------ Data excerpts ------

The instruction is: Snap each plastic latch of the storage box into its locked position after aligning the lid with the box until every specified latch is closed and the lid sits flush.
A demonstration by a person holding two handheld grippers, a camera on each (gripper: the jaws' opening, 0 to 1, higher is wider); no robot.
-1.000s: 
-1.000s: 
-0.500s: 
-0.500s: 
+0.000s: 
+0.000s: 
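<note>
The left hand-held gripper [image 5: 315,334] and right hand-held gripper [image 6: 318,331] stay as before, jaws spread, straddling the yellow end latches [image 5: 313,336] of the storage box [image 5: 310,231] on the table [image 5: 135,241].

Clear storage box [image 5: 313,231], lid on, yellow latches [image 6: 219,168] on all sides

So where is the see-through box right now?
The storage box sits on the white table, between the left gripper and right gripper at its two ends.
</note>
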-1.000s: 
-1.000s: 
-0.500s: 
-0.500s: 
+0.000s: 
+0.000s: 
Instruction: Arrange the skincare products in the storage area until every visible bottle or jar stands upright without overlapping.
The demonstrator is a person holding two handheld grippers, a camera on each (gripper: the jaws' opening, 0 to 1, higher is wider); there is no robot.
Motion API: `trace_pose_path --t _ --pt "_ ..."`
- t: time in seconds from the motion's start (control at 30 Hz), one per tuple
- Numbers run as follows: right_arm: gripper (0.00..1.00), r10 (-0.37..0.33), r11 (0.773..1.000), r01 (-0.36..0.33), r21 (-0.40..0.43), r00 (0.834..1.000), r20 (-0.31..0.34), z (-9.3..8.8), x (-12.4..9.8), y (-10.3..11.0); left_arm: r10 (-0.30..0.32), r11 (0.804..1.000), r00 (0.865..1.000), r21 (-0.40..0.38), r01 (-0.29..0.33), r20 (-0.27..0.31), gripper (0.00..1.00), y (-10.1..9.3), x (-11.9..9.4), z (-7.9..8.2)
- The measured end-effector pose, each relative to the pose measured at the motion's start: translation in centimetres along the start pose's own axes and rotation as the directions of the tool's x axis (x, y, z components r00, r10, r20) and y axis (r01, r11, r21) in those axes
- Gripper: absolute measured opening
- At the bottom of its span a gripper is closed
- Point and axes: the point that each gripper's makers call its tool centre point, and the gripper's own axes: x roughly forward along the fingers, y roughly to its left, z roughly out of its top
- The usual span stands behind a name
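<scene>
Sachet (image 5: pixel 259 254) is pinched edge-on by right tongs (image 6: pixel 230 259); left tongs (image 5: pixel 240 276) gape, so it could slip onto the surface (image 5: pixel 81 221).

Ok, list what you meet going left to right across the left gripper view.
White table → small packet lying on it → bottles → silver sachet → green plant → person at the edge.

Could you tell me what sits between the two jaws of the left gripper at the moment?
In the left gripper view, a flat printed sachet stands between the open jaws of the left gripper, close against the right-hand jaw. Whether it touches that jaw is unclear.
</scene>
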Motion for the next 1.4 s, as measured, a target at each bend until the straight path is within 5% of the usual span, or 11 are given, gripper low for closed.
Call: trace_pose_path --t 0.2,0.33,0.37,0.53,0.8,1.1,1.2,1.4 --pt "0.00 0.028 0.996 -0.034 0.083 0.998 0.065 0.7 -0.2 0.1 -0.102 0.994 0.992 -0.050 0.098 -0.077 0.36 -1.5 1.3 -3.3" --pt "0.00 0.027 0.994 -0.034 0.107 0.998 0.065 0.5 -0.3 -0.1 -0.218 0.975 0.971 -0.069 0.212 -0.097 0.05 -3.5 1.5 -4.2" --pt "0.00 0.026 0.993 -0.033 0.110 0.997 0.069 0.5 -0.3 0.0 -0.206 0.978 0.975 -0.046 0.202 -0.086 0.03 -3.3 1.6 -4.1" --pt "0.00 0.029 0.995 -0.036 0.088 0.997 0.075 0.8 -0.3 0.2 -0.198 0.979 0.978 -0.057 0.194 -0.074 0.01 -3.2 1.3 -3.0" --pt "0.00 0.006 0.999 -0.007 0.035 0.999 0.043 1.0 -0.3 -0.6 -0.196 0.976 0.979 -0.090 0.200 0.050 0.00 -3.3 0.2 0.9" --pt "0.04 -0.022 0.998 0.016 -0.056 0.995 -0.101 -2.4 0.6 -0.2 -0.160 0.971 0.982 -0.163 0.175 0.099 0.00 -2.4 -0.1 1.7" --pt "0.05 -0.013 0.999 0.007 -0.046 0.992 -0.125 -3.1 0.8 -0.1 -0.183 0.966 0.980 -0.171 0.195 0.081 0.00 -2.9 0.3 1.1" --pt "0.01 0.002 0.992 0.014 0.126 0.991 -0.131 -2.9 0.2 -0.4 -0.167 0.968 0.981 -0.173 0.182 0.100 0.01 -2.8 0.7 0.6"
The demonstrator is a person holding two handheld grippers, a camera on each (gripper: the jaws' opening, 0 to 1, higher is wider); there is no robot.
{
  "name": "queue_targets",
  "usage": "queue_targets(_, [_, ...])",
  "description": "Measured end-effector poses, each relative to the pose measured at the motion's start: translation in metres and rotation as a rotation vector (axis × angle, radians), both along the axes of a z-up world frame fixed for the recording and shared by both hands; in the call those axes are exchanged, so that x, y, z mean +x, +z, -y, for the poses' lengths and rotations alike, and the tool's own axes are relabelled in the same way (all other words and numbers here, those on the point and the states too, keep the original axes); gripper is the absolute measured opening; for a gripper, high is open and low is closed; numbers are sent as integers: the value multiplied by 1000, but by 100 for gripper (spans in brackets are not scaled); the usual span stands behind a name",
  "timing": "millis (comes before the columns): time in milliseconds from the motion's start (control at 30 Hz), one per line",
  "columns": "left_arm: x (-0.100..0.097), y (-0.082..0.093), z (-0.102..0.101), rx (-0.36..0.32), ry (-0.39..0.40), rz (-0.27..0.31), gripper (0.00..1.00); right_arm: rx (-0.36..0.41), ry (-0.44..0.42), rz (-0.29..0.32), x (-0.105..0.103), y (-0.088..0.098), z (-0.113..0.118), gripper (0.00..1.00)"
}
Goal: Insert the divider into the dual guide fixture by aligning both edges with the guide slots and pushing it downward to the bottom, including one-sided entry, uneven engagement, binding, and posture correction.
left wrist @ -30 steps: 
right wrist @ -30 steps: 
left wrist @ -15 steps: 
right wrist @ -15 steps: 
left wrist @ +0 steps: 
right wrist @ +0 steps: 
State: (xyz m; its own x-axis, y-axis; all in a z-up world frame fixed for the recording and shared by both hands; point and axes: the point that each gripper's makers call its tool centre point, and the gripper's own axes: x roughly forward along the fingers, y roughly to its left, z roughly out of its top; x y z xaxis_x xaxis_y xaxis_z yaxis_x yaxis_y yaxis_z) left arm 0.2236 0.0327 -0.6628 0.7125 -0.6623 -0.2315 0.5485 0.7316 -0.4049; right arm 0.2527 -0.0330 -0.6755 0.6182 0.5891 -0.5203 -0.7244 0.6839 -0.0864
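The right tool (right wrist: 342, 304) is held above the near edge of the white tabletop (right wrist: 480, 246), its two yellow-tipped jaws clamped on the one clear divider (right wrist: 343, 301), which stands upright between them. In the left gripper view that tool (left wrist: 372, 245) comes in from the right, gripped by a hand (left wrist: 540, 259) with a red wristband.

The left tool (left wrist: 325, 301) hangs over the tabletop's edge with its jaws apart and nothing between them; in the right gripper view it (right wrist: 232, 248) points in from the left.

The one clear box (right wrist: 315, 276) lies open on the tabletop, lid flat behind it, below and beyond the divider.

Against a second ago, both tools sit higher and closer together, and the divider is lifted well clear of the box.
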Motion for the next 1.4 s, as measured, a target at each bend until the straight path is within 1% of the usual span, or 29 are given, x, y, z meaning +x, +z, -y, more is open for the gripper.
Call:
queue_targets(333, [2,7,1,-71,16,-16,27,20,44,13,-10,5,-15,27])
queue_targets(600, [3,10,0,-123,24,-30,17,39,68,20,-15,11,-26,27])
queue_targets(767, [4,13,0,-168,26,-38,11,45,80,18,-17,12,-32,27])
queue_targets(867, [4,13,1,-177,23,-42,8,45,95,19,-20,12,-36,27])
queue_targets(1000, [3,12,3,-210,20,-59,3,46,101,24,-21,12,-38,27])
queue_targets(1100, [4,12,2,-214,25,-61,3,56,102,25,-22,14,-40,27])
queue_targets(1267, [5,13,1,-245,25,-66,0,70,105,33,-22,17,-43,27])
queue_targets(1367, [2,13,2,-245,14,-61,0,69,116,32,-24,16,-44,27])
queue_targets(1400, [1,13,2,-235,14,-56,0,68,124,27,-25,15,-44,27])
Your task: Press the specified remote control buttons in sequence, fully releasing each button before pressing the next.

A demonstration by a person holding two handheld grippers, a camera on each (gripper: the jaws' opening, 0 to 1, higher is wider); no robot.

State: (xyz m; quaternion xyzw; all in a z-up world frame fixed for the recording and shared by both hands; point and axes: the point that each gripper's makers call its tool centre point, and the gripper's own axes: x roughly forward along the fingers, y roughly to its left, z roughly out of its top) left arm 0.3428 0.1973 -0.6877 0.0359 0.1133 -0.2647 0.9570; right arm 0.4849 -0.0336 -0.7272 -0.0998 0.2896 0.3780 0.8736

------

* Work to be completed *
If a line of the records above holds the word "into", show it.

* Result below *
The instruction is: Snap each plastic latch of the storage box into its locked position after aligning the lid with the box until every specified latch is closed and the lid sits flush.
Goal: Insert the divider into the dual guide fixture by aligning both edges with the guide slots and pushing it downward to the bottom, including one-sided entry, uneven engagement, binding, and posture correction.

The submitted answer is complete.